Leraren worden elk jaar geëerd met de Milken Educator Awards, gewoonlijk omschreven als ‘de Oscars van het lesgeven’. Ambtenaren worden erkend met de Samuel J. Heyman Service to America Medals, “the Oscars of Government Service” (ook bekend als de “Sammies”). De wijnbouwers hebben de Golden Vines Awards, “de Oscars van goede wijn”. En zo verder, van de National Magazine Awards tot de World Cheese Awards, ja, “de Oscars van kaas”.

Maar wat betekent het om ‘de Oscars’ van iets te zijn? Als alles zijn Oscars kan hebben, betekenen de prijzen dan iets? Onder de meest bekroonde instellingen en individuen wordt een onderscheiding die wordt toegekend naar het beeld van de Oscars steevast opgevat als een ijl ideaal, een symbool van hoge prestaties op een gespecialiseerd gebied. In feite was de oorspronkelijke naam van de Oscar, zoals voor het eerst uitgereikt door de Academy of Motion Picture Arts and Sciences op 15 februari 1929, de Oscar voor Verdienste, en dat is nog steeds de officiële naam. Hoe hij de bijnaam “Oscar” kreeg – onvermijdelijk handelsmerk – is controversieel, zoals velen in het geheim van Hollywood, zoals Michael Schulman met passend inzicht en genialiteit laat zien in zijn nieuwe geschiedenis van de prijzen en hun wereld. Oscar oorlogen. Naast verdienste, benadrukt Schulman, vertegenwoordigen de Oscars lange tijd een scala aan niet-zo-verdienstelijke gedragingen en attitudes: kredietmonopolisering, interne politiek, zelfverheerlijking, machtswellust, imperiumopbouw, vooroordelen en onderdrukking, allerlei soorten het belachelijke, en zowel pretentie als zelfgenoegzaamheid in een wankel evenwicht.

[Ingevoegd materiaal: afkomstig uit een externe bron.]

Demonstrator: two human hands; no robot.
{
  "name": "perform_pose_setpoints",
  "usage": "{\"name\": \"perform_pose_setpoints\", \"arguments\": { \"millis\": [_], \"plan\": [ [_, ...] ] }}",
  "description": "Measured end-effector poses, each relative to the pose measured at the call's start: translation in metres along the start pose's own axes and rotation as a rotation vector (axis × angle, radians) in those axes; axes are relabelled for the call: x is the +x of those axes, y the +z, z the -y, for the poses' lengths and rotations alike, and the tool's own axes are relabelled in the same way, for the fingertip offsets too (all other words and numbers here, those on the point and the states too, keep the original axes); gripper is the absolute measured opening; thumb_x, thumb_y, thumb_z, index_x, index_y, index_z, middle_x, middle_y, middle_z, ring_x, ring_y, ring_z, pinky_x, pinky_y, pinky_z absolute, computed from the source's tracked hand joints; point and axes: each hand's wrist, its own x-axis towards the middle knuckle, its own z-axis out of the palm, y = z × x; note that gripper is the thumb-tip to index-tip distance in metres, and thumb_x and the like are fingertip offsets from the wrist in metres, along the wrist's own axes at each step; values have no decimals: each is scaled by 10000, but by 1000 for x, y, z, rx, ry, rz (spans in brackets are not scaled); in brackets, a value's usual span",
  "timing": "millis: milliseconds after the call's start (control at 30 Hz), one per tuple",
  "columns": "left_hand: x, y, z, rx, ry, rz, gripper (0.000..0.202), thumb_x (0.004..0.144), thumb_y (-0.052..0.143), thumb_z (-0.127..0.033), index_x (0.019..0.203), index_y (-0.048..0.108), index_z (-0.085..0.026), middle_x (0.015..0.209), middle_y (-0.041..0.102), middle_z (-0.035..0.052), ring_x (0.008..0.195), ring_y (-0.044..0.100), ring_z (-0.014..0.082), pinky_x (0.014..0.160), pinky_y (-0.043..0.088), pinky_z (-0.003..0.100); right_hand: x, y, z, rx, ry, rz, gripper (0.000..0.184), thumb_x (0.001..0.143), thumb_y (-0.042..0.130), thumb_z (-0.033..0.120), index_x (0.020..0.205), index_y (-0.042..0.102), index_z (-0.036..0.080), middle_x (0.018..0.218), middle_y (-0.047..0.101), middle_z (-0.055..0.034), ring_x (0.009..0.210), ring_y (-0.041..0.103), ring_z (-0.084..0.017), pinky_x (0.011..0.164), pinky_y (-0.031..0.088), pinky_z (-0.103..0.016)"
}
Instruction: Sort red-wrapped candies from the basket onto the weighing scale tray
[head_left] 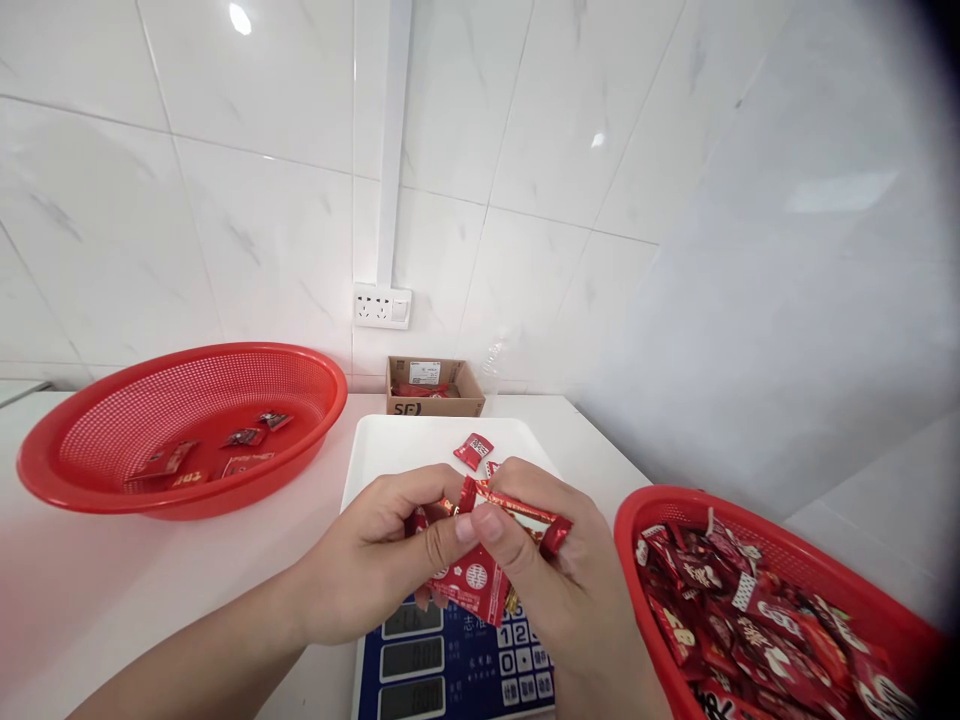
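Red candy packets [474, 585] pinched in my left hand [367, 565] and right hand [551, 585], both closed tight, could slip onto the white tray [397, 450] if my grip loosens.

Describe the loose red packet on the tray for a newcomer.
On the white tray, below the cardboard box, the red packet lies just past the right hand. It alone sits fully in view there, unheld, with a white patch.

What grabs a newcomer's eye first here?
The left hand and right hand dominate the lower middle, gripping red packets above a blue-faced digital scale. At lower right, a red plastic basket is heaped with similar packets; a matching red basket at left holds only a few.
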Motion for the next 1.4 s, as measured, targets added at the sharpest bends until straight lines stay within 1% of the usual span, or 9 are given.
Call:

Oscar oorlogen is onder meer een studie van de Amerikaanse cinema vanaf de opkomst van het studiosysteem in het tijdperk van de stilte tot de streamingverstoringen van de 21e eeuw, #MeToo en #OscarsSoWhite. Schulman, schrijver voor de newyorker en een oude Oscar-kijker, vertelt dit lange en logge verhaal als een reeks conflicten – geschillen tussen Hollywood-producenten en politici uit Washington, tussen rivaliserende producenten, tussen producenten en acteurs, en tussen producenten en alle anderen die de leiding hebben over het maken van films. Het boek is een gevechtsverhaal verweven met verhalen over moed en nederlaag, verovering en onderwerping. “De Oscars zijn een slagveld waar culturele krachten botsen en de winnaars niet altijd zo duidelijk zijn als de namen die uit de enveloppen worden gehaald”, schrijft Schulman. “De rode loper loopt door betwist gebied, maar het kan jaren duren om te zien wat de echte gevechtslinies waren.” En elk gevecht in de films ging over macht en de greep op het menselijke ego.

BVoordat de Academy of Motion Picture Arts and Sciences synoniem werd met de prijsuitreiking, spande een fel rivaliserende groep producenten samen om zich te organiseren onder de vlag van een academie om ‘harmonie’ binnen de gelederen van de filmindustrie te bevorderen en de dreiging tegen te gaan. van opstand georganiseerd door de 42.000 arbeiders die eind jaren twintig bij de bioscoop betrokken waren: acteurs, kostuumontwerpers, timmerlieden en anderen. (Hoewel in het tijdperk van stomme films degenen die betrokken waren bij geluidsontwerp en opname nog niet in deze unie waren opgenomen, zouden ze zich later bij de groep voegen.) De jonge ambachtsgilden van de Hollywood-onderneming voerden felle gesprekken met de studio’s over een contract , en studiohoofden vreesden dat acteurs, schrijvers en regisseurs hun eigen werkomstandigheden in twijfel begonnen te trekken. De academie moest de spanningen tussen werknemers en management verminderen door ze onder dezelfde vlag te verenigen. In deze rol was de Academy of Motion Picture Arts and Sciences een grillig geheel van preventieve korsten. Louis B. Mayer, de bedenker van het plan (en genoot ervan het te zeggen), “wist wat vrij werk hem kon opleveren: een glanzend nieuw strandhuis in zes weken”, merkt Schulman op.